The entries below contain a line with "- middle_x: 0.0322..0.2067" and a line with "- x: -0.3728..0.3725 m". Quote exactly those two lines and all lines between them.

*** Supplied records ***

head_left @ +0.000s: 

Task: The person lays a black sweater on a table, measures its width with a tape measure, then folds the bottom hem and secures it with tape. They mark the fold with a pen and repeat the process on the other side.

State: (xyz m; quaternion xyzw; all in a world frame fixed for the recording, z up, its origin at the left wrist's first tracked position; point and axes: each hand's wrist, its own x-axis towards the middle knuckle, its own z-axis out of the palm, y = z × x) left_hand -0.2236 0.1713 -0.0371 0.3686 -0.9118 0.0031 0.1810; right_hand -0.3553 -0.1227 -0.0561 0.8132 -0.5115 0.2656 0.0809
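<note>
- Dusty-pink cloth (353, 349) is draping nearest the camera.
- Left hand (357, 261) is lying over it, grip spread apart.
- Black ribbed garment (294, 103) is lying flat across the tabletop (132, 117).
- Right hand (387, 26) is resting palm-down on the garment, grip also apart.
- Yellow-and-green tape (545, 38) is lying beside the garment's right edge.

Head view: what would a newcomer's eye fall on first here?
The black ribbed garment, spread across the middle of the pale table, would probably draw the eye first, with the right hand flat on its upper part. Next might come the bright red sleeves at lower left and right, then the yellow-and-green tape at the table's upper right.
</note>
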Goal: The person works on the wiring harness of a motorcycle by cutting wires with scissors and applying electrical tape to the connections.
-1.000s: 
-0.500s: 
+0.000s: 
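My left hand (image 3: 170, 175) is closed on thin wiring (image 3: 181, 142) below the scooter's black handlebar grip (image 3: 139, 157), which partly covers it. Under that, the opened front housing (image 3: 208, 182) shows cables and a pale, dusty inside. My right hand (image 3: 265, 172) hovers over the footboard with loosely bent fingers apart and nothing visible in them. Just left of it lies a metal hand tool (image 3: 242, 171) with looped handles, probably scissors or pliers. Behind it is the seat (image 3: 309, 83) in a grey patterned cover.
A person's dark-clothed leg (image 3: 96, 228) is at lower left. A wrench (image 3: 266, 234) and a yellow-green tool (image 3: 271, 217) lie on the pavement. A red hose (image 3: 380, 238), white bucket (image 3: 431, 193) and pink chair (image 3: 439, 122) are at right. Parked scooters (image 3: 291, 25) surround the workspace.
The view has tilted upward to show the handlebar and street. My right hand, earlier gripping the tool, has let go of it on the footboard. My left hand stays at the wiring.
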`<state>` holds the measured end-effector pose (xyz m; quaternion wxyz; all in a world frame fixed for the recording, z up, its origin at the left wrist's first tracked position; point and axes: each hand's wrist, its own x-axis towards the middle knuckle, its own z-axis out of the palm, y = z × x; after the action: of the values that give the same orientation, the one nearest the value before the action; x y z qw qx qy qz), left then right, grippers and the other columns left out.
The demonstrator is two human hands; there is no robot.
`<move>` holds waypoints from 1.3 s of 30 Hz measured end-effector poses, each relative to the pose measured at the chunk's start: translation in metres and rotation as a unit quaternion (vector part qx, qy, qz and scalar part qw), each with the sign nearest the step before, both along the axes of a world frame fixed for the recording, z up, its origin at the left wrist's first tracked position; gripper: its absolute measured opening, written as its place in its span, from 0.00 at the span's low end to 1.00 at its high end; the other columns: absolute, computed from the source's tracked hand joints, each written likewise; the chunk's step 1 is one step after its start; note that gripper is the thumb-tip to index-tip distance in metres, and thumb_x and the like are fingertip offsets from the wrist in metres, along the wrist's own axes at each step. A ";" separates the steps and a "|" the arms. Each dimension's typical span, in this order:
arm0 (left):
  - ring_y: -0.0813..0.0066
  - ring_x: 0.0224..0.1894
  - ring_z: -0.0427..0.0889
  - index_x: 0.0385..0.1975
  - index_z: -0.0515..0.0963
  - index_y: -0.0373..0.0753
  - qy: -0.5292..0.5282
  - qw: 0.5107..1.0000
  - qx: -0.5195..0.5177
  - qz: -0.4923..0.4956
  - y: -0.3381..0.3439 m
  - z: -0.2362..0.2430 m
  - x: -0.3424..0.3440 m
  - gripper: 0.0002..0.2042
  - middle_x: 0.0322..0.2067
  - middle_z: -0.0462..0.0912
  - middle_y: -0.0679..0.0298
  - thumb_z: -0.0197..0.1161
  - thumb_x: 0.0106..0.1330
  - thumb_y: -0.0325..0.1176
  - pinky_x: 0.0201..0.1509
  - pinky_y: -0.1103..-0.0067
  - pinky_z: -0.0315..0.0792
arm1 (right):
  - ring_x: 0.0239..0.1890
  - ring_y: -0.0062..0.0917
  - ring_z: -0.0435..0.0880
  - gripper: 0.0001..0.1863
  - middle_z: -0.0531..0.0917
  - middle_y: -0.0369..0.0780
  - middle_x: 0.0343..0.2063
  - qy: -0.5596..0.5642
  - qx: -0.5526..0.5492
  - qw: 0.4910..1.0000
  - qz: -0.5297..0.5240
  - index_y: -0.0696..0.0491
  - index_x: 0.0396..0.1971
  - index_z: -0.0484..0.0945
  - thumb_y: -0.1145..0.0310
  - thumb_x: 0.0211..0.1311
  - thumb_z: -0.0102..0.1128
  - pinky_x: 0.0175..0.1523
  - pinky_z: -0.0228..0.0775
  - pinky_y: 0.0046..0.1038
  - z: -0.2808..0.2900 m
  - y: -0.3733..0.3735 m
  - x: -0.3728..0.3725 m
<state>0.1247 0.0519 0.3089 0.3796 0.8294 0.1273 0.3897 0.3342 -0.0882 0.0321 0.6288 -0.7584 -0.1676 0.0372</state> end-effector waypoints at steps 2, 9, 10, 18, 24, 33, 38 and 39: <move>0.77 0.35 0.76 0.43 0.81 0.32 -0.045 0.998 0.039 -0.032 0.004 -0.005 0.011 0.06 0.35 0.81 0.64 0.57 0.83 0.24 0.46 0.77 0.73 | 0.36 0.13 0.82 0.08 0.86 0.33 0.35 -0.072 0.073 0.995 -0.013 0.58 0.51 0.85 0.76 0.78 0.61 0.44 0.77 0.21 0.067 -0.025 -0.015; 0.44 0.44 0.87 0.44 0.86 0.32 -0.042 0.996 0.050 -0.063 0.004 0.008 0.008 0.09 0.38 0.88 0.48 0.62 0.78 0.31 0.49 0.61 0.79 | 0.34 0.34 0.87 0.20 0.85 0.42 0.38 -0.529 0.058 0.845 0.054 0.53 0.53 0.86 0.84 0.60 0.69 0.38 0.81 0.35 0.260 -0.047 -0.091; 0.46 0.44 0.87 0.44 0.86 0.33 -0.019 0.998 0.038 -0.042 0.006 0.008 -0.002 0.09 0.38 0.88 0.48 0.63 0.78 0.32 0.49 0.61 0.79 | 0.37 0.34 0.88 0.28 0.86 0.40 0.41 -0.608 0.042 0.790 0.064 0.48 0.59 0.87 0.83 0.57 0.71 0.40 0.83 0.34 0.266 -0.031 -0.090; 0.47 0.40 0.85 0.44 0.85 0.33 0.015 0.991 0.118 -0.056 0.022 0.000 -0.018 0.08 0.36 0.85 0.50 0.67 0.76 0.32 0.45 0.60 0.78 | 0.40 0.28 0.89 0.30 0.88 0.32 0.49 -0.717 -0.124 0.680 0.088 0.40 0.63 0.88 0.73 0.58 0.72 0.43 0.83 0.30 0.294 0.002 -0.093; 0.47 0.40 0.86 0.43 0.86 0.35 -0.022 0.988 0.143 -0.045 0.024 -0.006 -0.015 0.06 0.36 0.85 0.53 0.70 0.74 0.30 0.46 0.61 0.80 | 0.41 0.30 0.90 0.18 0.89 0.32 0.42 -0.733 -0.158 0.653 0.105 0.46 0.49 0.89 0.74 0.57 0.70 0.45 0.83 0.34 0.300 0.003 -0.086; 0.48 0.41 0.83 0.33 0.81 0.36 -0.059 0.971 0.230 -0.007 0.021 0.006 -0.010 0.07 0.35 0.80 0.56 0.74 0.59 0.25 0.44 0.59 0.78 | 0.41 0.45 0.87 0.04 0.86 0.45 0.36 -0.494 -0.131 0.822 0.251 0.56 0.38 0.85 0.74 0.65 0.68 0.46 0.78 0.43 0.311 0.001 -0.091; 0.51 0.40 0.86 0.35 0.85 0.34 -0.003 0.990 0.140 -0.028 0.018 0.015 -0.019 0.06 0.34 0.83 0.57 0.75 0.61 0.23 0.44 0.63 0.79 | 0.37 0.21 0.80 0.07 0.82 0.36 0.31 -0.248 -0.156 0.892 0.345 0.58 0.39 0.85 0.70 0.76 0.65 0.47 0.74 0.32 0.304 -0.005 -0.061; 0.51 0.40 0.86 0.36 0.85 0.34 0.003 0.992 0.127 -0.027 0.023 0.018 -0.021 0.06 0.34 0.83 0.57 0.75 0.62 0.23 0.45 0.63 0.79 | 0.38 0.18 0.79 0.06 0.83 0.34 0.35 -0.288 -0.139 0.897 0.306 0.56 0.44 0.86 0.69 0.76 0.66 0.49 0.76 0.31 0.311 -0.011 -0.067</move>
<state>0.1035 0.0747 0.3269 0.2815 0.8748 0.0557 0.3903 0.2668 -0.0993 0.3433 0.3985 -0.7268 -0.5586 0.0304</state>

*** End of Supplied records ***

Solution for this problem
  - middle_x: 0.0322..0.2067
  - middle_z: -0.0462..0.0912
  - middle_y: -0.0679..0.0298
  - thumb_z: -0.0197..0.1161
  - thumb_x: 0.0106..0.1330
  - thumb_y: -0.0325..0.1176
  - pinky_x: 0.0201..0.1509
  - pinky_y: -0.1103..-0.0067
  - pinky_z: -0.0315..0.0792
arm1 (right):
  - ring_x: 0.0239..0.1890
  - ring_y: -0.0062..0.0917
  - ring_z: -0.0435..0.0880
  - gripper: 0.0001..0.1863
  - middle_z: -0.0531..0.0917
  - middle_y: -0.0369..0.0780
  - middle_x: 0.0343..0.2063
  - qy: -0.5596..0.5642
  - qx: -0.5526..0.5492
  - qw: 0.4910..1.0000
  - qz: -0.5297..0.5240
  - index_y: -0.0696..0.0491
  - index_x: 0.0396..0.1971
  - index_z: -0.0484..0.0945
  - thumb_y: -0.1145..0.0310
  - thumb_x: 0.0211..0.1311
  - thumb_z: -0.0102..0.1128
  - pinky_x: 0.0175..0.1523
  - pinky_z: -0.0228..0.0775
  - pinky_y: 0.0046..0.1038
  - z: -0.2808..0.2900 m
  - y: -0.3733..0.3735 m
  - x: -0.3728..0.3725 m

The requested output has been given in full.